1. 21
  1. 2

    For another take on naming systems, I like The Hideous Name

    1. 2

      That’s an interesting piece of history there by Pike and Weinberger. They mention some things about the “Ninth Edition” of UNIX, which I guess went into Plan 9?

      They were very in favor the the UNIX convention of slash-separated identifiers. These types of names only seem simple. They are deceptively complicated. Just look at how many bugs there have been over the years. Web servers that are tricked by /../../../../etc/passwd, archive tools that write to arbitrary directories. CWE-22 is ranked 8 in the CWE top 25 this year. Filenames are just slash-separated identifiers, so you easily think that you just need to split on / and call it a day. If you want to append two Unix paths and you use a string append to do it then it will appear to work, but you probably have a serious bug.

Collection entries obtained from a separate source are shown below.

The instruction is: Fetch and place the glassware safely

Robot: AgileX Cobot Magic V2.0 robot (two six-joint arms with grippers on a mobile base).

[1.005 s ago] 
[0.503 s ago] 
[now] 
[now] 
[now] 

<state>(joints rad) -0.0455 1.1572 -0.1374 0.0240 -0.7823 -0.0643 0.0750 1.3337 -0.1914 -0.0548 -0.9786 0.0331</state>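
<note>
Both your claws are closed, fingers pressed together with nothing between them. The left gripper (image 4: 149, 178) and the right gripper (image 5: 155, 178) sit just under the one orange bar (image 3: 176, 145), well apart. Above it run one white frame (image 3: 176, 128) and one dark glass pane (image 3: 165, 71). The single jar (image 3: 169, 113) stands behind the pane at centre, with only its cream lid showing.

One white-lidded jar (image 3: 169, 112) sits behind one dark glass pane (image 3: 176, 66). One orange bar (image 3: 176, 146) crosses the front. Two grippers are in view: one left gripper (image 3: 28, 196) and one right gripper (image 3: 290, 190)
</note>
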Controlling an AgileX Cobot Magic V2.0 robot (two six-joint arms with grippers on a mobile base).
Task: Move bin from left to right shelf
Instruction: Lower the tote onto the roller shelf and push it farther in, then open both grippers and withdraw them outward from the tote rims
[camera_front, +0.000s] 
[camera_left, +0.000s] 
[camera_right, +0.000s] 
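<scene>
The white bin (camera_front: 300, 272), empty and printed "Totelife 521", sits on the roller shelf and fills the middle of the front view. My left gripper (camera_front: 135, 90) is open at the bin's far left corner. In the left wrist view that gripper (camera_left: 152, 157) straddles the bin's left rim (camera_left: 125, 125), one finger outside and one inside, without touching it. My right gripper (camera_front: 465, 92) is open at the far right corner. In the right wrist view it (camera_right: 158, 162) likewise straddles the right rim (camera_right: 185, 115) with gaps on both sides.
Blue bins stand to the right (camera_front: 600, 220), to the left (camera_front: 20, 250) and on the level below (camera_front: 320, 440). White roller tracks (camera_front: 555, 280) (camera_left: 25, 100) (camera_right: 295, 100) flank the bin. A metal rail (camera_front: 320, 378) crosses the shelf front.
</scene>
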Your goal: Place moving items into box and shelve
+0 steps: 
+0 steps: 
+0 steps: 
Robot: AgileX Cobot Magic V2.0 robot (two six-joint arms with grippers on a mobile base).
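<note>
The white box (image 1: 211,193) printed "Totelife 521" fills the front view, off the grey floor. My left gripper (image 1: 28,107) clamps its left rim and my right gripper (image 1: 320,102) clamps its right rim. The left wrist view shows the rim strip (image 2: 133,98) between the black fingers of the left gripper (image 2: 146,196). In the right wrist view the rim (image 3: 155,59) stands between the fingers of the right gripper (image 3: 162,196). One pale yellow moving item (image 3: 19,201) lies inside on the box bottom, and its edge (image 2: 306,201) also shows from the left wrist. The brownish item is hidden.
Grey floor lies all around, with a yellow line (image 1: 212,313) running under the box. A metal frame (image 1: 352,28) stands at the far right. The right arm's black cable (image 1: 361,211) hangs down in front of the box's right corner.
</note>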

      What I think this comes down to is a shell-centric mindset. When you have a text-based shell then you need these little strings that get reinterpreted by the kernel into something that it can actually work with. Filenames are a DSL for referring to things in the filesystem, and IMHO it’s a pretty bad DSL we’ve ended up with. It is obviously insufficient or we wouldn’t have syscalls like Linux’s openat2(2), which modify the implicit semantics of the DSL.

      The paper argues against anything that is not Unix. It’s also arguing against the Internet and Internet mail.

    2. 1

      I bet CP/M-86 would have developed almost exactly the same way as MS-DOS did — backslash directory separators, HIMEM.SYS, A20 gate, and all. They had very similar capabilities, and neither one had any real backward compatibility with the O.G. 8080 CP/M.

      1. 3

        I suspect that it would depend a log on how the filesystem evolved. I prefer to separate the concept of a directory from a folder when discussing these things:

        • A directory is a name to file map that is stored in a filesystem.
        • A folder is a UI concept for containing a set of documents.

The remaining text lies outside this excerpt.